* Problem details *
Looking at the data below, count the lines that contain the string "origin". Write only the total.

* Recorded data *
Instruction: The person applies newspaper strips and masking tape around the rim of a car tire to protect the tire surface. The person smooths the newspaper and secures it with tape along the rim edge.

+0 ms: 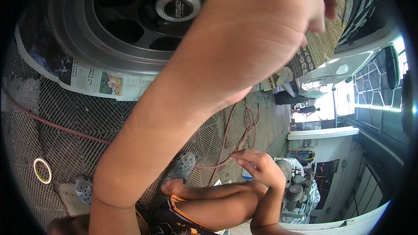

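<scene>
A wheel with a silver rim [80, 30], black spokes and a silver center cap [191, 5] fills the top of the view. Newspaper sheets [87, 78] surround its edge. My left forearm crosses in front of the wheel, and my left hand [283, 13] is at the newspaper [335, 30] on the wheel's right side. Its fingers are bent; the wrist and the picture's upper edge hide part of them, so what they grip is unclear. My right hand [261, 167] hovers above my knee, fingers stretched loosely, thumb apart, with nothing visible in it.
A red hose [65, 129] runs over the grated floor mat [96, 113] and coils at the right. A roll of tape [36, 170] lies at the left. Gray clogs [185, 165] are on my feet. A compressor [295, 193], a white car [348, 65] and a distant person [307, 109] are at the right.
</scene>
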Tool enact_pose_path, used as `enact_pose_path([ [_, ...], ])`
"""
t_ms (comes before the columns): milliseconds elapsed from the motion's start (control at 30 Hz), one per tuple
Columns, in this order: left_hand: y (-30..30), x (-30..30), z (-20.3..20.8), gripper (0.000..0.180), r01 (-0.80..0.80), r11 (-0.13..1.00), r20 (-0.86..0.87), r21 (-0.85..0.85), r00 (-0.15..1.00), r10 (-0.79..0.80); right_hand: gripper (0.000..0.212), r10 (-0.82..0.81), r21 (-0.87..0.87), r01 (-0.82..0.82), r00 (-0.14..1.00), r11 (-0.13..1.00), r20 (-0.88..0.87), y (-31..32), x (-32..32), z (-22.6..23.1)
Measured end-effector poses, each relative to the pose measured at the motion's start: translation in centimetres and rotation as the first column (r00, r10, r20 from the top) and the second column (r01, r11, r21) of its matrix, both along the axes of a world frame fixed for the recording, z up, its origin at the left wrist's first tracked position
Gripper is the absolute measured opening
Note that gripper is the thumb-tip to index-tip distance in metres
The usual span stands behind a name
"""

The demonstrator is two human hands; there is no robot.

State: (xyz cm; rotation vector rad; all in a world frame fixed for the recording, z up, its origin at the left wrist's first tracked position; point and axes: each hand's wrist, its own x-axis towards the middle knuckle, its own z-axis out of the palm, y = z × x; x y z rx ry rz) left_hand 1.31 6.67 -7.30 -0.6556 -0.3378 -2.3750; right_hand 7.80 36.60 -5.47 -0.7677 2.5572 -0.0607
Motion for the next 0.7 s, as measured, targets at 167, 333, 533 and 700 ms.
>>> enact_pose_path([
  [167, 1.4, -0.6, -0.3, 0.028, -0.099, 0.995, 0.047, 0.005, 0.994, 0.098, 0.028, -0.006, -0.025, 0.007, 0.999, 1.000, 0.048, 0.0, -0.3, -0.1],
  [333, 1.7, -2.9, 0.4, 0.032, 0.061, 0.985, 0.000, -0.164, 0.998, -0.062, 0.031, 0.057, 0.010, -0.058, 0.997, 0.998, 0.058, -1.2, -0.8, -0.1],
  [533, 0.7, -5.3, -0.2, 0.056, -0.624, 0.377, -0.207, -0.684, 0.662, 0.721, 0.029, 0.032, 0.109, -0.046, 0.992, 0.993, 0.120, -2.5, -0.8, 0.5],
  [700, 5.0, -4.9, -0.9, 0.091, -0.099, 0.947, 0.036, -0.305, 0.993, 0.115, 0.030, 0.072, 0.003, -0.073, 0.990, 0.997, 0.120, -2.4, -0.8, 0.2],
])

* Answer for the task *
2